この説話は垂仁天皇「三年春三月新羅王子天日槍來歸焉」の続きのような記事で紀元前27年の説話だが、この頃は「赫居世居西干」の統治で『三國史記』赫居世の「三十八年春二月遣瓠公聘於馬韓馬韓王讓瓠公曰辰卞二韓爲我屬國・・・瓠公者 未詳其族姓本倭人初以瓠繫腰渡海而來,故稱瓠公 南解次次雄立」と紀元前20年に王位を譲る直前で倭人の瓠公が活躍し、後の百済の地の馬韓王から辰韓と卞韓を倭人の瓠公に譲って南解次次雄を王位につかせた頃で、日本に新羅の王子を派遣して倭国を牽制したように感じる。
すなわち、辰国が勢力を持つ三韓の地で、辰国は馬韓に三韓の地の管理をさせ、馬韓と倭は同等な関係だが、力関係では倭が強く、鉄を産出する辰韓の土地での主導権を倭が取ろうとしていたので、辰国日本に救援を求めた。
それが、『三国志』の「弁辰・・・辰王常用馬韓人作之世世相繼辰王不得自立爲王」と 弁辰の統治者が辰王で、その辰王が馬韓に統治させ、すなわち、馬韓の上位者が辰王で、その馬韓が「辰韓・・・馬韓割其東界地與之」と辰韓に土地を与えて、その土地は「辰韓者古之辰國也」と元々辰国のものだったと記述して『日本書紀』と対応している。

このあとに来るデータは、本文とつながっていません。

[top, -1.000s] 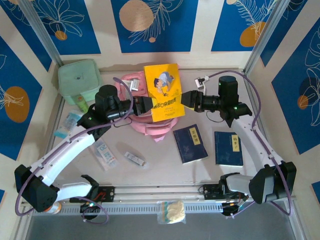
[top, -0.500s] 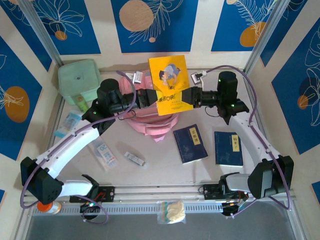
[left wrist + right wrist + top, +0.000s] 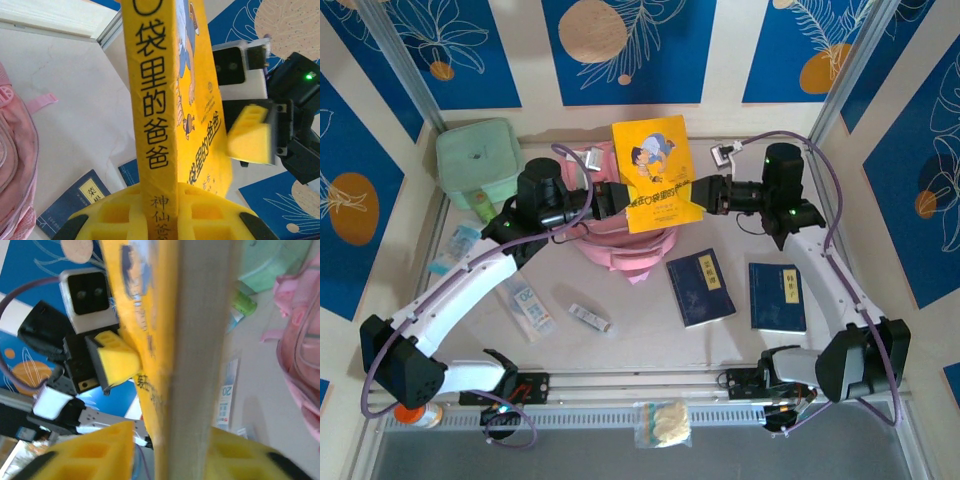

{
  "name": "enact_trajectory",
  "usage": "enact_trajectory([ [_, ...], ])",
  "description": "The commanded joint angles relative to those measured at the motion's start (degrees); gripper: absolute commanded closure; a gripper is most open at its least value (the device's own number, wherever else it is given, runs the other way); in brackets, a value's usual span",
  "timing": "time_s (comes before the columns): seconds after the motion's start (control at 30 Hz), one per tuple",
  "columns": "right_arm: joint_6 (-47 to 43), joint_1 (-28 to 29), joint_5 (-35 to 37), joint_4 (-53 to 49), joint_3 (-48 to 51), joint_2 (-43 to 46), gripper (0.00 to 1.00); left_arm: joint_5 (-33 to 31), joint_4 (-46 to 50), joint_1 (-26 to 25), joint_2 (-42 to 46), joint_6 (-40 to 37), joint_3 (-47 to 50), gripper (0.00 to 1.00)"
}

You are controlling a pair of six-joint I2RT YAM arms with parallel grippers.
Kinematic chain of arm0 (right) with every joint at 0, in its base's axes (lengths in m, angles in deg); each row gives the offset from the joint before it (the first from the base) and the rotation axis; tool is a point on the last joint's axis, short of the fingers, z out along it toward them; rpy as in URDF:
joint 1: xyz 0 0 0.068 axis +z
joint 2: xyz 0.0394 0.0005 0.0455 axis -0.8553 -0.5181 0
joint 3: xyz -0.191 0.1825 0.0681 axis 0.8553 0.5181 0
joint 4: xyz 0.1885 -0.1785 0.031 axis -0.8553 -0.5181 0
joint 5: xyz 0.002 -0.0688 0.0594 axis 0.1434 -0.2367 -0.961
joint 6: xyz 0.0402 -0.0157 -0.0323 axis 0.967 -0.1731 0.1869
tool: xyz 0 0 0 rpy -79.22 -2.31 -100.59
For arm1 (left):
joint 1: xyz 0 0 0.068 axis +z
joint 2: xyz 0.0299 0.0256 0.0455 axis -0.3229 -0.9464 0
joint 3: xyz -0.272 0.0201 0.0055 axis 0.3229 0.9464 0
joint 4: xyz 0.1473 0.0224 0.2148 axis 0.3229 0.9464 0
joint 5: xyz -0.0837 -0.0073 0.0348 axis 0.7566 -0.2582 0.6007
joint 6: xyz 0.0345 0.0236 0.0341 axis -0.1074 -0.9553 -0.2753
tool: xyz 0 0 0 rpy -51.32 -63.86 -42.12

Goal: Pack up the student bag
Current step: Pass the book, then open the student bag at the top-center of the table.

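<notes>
Lifted slightly since a second ago, the yellow paperback book (image 3: 655, 172) now hangs nearer the far edge of the table (image 3: 630, 310). The right gripper (image 3: 704, 195), then spread wide beside it, has drawn in on its right edge.

At the near edge lies a small clear bag of pale contents (image 3: 665, 422). Beyond it, left of centre, are a white-and-blue sachet (image 3: 530, 308) and a small wrapped packet (image 3: 588, 318). Right of centre lie a dark blue book (image 3: 700, 287) and a second dark blue book (image 3: 777, 297).

Farther back, mid-table, the pink fabric backpack (image 3: 615, 250) slumps under both arms. We cannot tell whether it is unzipped.

Above it, the left gripper (image 3: 615, 197) is clamped almost closed on the yellow book's spine. The right gripper's pads appear to press both covers of the opposite edge, so the book is held upright between the two arms.

In the far left corner rests a mint-green square soft case (image 3: 475, 160).

We judge the packing barely begun. Nothing visibly sits inside the backpack, the yellow book is in mid-air, and both blue books and the small packets remain out.

The spine reads 袋里的爸爸, with smaller characters below cut off by the fingers. The blue books' cream labels are too small to read. One sachet shows "20".
</notes>
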Motion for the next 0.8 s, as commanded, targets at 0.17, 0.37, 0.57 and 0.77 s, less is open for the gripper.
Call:
enact_trajectory([
  [0.17, -5.93, 0.03, 3.39, -9.10, -2.89, -1.34, 0.99, -0.59, -2.37, 0.84, -0.72, -2.07, 0.27, 1.00],
  [0.37, -10.70, -0.81, 11.51, -19.34, -3.82, -0.32, 1.00, -5.36, 3.57, 0.93, -0.52, -11.41, 1.76, 0.49],
  [0.57, -11.03, -4.51, 21.44, -27.98, -0.83, 1.34, 1.00, -15.92, 12.48, 0.79, -3.17, -30.62, 4.15, 0.46],
  [0.77, -11.72, -8.34, 26.26, -32.26, 2.91, 3.63, 1.00, -18.93, 13.35, 0.41, -10.73, -42.03, 3.07, 0.29],
])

そして、この説話の西暦59年は57年に新羅王となった「脫解尼師今」が王で、「脫解本多婆那國所生也其國在倭國東北一千里初其國王娶女國王女爲妻」と多婆那國の王の子と記述され、日本と同盟することで脫解王は瓠公から主導権を奪ったようで、それ以前は瓠公が新羅の実力者だったのであり、また、この千里は漢の里単位で糟屋の倭国都北400Kmは兵庫県と鳥取県の県境辺りで、三国史記も王が90年4代程度襲名していて、この時代は姫を王と記述している。